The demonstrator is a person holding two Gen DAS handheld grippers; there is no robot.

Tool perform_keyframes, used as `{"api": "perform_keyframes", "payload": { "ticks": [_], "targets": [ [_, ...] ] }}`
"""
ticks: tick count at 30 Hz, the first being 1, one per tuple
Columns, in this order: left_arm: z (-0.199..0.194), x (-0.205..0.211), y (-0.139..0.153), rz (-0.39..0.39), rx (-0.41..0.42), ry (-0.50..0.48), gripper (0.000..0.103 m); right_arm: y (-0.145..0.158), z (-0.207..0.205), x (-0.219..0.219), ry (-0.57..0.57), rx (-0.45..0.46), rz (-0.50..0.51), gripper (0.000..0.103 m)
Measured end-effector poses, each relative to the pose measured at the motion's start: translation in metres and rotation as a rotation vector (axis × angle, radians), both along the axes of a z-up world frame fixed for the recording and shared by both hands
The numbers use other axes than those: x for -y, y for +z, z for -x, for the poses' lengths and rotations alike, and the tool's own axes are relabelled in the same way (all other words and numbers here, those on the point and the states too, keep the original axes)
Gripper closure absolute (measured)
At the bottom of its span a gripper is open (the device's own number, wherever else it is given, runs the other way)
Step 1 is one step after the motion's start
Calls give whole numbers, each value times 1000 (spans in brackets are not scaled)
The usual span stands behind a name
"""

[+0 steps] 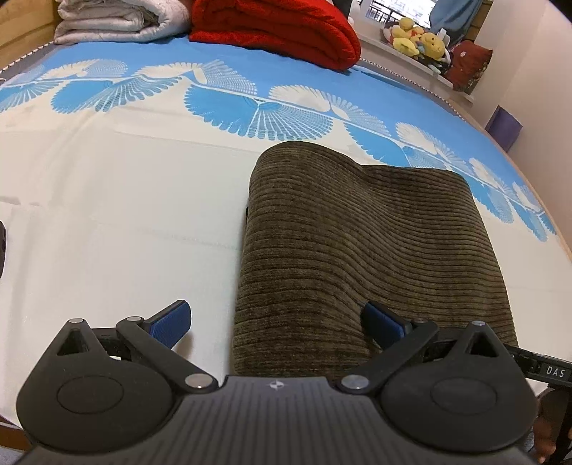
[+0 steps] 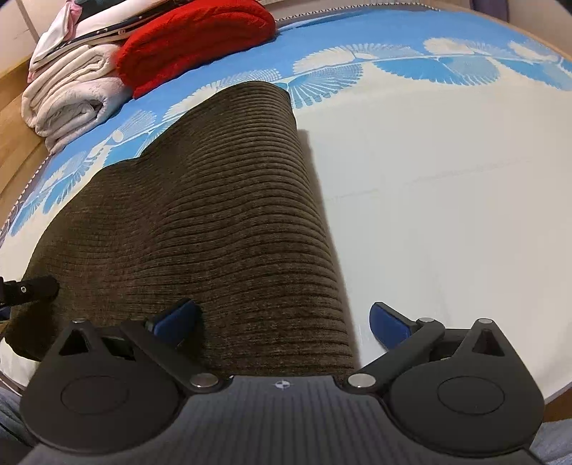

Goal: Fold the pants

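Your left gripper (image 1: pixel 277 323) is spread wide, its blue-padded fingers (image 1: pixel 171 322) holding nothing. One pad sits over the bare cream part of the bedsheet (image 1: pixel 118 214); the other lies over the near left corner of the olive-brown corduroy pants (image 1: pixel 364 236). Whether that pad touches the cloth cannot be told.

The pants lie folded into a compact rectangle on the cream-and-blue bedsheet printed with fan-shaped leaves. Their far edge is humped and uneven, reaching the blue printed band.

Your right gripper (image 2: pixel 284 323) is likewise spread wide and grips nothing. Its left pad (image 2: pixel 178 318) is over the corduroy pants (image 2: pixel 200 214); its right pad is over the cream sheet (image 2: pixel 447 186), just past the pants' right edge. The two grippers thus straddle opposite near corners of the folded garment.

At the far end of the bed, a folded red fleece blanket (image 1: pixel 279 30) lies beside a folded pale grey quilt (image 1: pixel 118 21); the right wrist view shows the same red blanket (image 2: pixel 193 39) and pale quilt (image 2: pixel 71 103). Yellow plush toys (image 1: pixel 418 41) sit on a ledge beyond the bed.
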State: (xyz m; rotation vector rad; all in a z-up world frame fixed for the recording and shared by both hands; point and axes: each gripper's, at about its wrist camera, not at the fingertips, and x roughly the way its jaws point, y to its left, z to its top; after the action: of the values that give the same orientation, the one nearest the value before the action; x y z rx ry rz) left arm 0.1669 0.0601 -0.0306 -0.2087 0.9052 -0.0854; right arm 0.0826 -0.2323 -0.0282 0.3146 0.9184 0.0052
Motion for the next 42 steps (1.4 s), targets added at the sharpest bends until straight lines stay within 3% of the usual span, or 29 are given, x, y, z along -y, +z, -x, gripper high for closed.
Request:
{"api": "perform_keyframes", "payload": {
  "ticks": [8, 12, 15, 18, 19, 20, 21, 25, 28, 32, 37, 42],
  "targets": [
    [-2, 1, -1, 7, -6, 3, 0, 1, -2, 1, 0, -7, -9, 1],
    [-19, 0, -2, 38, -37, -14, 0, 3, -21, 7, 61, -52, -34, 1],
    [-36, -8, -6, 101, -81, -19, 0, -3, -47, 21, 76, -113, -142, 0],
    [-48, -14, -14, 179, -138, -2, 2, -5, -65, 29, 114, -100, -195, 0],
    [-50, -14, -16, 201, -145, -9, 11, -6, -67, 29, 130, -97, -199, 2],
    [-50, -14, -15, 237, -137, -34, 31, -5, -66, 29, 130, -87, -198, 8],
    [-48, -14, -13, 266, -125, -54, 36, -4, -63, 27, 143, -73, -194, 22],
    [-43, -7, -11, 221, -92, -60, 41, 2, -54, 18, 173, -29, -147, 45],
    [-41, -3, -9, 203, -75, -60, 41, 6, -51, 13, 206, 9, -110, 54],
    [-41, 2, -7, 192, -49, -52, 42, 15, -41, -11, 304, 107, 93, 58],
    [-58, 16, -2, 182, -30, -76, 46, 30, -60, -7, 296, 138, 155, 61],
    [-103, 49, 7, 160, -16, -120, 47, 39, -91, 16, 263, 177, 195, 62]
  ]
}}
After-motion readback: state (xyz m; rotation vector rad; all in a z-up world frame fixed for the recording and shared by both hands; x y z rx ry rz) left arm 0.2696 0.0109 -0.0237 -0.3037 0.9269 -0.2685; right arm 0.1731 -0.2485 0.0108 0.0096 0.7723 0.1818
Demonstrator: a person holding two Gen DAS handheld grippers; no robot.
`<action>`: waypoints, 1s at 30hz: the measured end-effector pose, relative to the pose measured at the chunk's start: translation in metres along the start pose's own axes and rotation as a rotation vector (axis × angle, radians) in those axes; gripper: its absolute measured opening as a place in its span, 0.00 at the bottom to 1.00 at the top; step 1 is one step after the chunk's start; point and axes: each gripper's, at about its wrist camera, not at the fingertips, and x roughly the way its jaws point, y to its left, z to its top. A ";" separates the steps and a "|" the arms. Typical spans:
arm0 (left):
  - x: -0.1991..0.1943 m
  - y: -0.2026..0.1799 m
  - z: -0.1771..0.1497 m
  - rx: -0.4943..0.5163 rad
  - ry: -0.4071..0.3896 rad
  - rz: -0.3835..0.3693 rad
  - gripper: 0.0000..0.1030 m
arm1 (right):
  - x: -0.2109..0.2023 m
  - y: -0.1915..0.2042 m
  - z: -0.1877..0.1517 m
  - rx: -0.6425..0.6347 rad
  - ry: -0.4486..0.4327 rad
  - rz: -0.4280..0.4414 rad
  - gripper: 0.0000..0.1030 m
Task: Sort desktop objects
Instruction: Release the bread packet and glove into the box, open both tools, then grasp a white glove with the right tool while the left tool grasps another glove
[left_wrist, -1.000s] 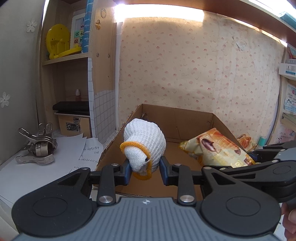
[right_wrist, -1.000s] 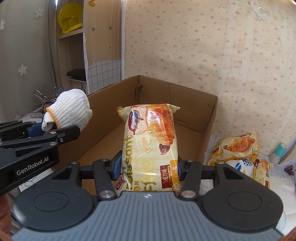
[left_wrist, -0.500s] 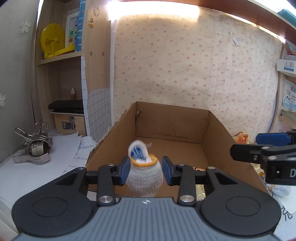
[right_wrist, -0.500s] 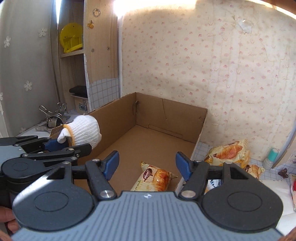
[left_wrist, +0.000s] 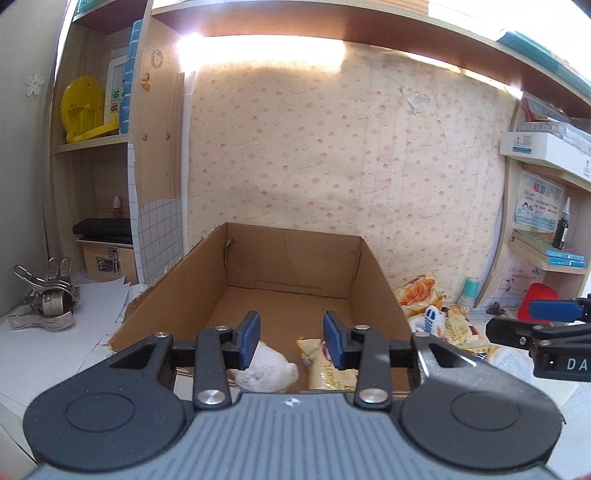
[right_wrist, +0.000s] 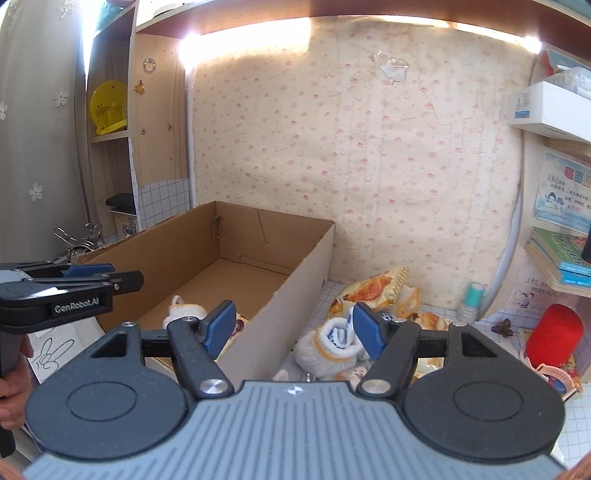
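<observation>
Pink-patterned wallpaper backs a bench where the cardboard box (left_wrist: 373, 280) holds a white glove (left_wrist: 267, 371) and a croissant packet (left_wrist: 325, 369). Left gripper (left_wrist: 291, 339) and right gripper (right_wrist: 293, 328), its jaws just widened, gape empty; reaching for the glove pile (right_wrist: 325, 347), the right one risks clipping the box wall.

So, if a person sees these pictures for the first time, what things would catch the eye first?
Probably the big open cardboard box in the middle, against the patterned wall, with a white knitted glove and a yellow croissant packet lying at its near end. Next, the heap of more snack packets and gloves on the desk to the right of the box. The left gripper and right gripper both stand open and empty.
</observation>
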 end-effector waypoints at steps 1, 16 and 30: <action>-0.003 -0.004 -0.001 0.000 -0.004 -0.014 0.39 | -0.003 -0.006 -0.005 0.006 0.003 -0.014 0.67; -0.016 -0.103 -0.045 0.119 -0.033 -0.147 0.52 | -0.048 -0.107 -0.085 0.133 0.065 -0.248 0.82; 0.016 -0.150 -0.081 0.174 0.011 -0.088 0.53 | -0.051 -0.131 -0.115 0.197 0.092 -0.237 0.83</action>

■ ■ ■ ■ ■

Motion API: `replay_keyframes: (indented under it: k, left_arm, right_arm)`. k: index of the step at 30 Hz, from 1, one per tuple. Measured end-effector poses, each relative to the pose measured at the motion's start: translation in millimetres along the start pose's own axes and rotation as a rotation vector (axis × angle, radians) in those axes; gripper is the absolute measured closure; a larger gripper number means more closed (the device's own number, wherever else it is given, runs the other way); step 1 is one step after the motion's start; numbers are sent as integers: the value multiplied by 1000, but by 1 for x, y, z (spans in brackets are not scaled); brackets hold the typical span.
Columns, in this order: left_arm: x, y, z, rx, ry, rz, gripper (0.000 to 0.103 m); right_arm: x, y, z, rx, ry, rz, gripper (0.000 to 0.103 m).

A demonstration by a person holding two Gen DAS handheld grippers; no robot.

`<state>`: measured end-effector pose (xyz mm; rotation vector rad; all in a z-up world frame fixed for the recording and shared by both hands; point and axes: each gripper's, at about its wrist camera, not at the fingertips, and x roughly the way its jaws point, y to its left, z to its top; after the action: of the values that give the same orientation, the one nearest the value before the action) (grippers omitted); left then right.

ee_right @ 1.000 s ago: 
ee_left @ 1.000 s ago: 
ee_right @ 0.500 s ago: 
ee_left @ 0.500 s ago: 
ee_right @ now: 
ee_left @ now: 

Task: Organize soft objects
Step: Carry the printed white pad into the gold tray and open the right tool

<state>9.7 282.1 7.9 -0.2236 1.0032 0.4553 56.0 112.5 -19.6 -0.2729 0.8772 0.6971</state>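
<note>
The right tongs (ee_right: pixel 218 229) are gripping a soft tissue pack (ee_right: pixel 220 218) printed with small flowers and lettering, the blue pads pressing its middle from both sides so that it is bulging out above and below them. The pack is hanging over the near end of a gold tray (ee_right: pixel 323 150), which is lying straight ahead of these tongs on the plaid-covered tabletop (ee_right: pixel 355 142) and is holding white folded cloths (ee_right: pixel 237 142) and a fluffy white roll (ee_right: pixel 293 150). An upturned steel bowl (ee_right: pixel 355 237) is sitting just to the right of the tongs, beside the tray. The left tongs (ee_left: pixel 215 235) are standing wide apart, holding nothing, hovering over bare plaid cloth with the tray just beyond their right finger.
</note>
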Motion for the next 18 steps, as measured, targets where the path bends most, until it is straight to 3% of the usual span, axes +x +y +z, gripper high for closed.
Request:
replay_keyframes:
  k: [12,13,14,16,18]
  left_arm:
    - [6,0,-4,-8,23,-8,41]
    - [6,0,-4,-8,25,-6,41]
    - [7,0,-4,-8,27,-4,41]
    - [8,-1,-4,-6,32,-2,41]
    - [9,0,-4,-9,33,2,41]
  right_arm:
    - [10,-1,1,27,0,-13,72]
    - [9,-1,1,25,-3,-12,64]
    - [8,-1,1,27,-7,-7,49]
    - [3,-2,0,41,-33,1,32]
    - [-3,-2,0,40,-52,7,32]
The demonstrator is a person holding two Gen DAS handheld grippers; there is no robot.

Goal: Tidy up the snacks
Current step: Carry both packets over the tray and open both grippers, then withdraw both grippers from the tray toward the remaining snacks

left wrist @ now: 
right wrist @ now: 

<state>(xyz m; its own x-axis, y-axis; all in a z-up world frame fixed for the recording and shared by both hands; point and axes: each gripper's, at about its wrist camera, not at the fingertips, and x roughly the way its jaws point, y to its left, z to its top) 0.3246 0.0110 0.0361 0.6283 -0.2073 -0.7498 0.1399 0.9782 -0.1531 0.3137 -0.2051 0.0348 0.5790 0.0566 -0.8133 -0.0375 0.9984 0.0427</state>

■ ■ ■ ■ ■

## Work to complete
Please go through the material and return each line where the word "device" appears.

## Written response
At the bottom of its span a gripper is open (the device's own number, wherever else it is given, runs the other way)
Motion API: `replay_keyframes: (indented under it: k, left_arm, right_arm)`. k: index of the step at 30 Hz, from 1, one per tuple. Measured end-effector poses, each relative to the pose measured at the motion's start: translation in millimetres along the start pose's own axes and rotation as a rotation vector (axis × angle, radians) in those axes; gripper is the absolute measured closure; a larger gripper number means more closed (the device's own number, wherever else it is given, runs the other way); step 1 is one step after the motion's start; numbers are sent as integers: the value multiplied by 1000, but by 1 for x, y, z (spans in brackets are not scaled); brackets hold the typical span.

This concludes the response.